Now this is a southern gem because i have never experienced this living or driving in any city in the north. If you're planning to turn left on a busy street where there is no turn-light, why the fuck dont you pull up into the intersection so you can turn left after the light changes to red? It's called "blocking the intersection;" necessitating that you turn after the light switches to red so the opposing traffic can proceed, and its perfectly legal. And sometimes the only fucking way to make that left-hand turn. No one in Nashville TN understands this concept. So you can sit in the turning lane through 4 light changes in line of traffic backed up to the moon, and the moron in front of you is quite content to keep waiting until he receives a personal invitation to turn. Come on, moron. People are usually driving in their cars because they want to reach a destination, not sit in a lane for 20 minutes wasting gas. Pull that rusty pick-up truck under the light, and fucking turn.
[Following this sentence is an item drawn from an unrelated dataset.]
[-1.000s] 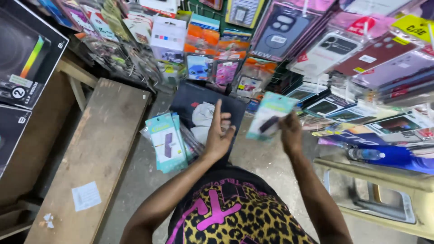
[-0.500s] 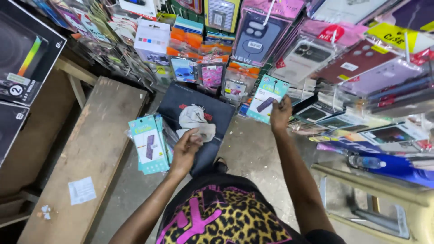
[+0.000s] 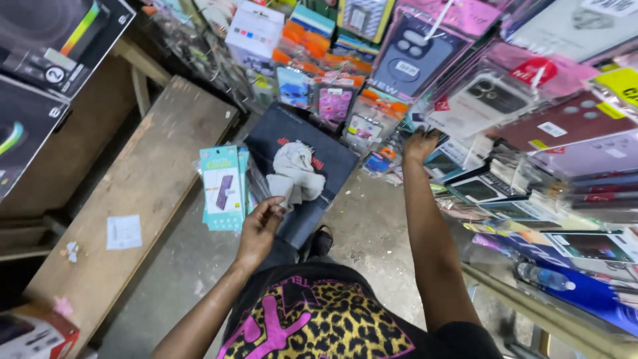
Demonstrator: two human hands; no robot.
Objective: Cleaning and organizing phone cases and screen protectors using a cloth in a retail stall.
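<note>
Cloth (image 3: 296,174), pale and crumpled, lies on a dark folder (image 3: 299,159) over your lap; your left hand (image 3: 260,223) pinches its lower edge with fingers closed on it. Just left of it sits a stack of teal packets (image 3: 222,186), beside the wooden bench (image 3: 133,193). Farther out, your right hand (image 3: 420,144) reaches into the hanging phone cases (image 3: 412,56); its grip can't be told.

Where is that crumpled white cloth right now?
In the head view the white cloth lies left of centre on a dark flat box, right of the teal packets, with the left hand pinching its lower edge.
</note>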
Fucking inbred southern hillbilly idiot.

Along those same lines, another southern driving gem has to do with the profound belief that below the Mason-Dixon line, cars have been manufactored without horns. If some big-haired big-assed southern belle is too busy teasing her bangs to notice that the light has changed from red to green, its best just to wait until she's done primping than to encourage her to proceed through the intersection. Where a small TOOT is perfectly appropriate and will alert Ms. Bobbi-Jo's eyes to the road, it is considered horrifying impolite and improper to do such a thing on the highways of TN. I mean sugar, ya'll rally not in that big a hurray that ya'll need to be beeping, hon? I shit you not, people. I have seen these inbred hicks wait through an entire traffic light cycle behind some car that is not moving just because they dont believe in horns. Come on folks. Press the steering wheel. Just give it a little push. I guarantee it makes a sound. Fucking lazy fat-assed big-haired idiots.

Happy and safe driving this holiday!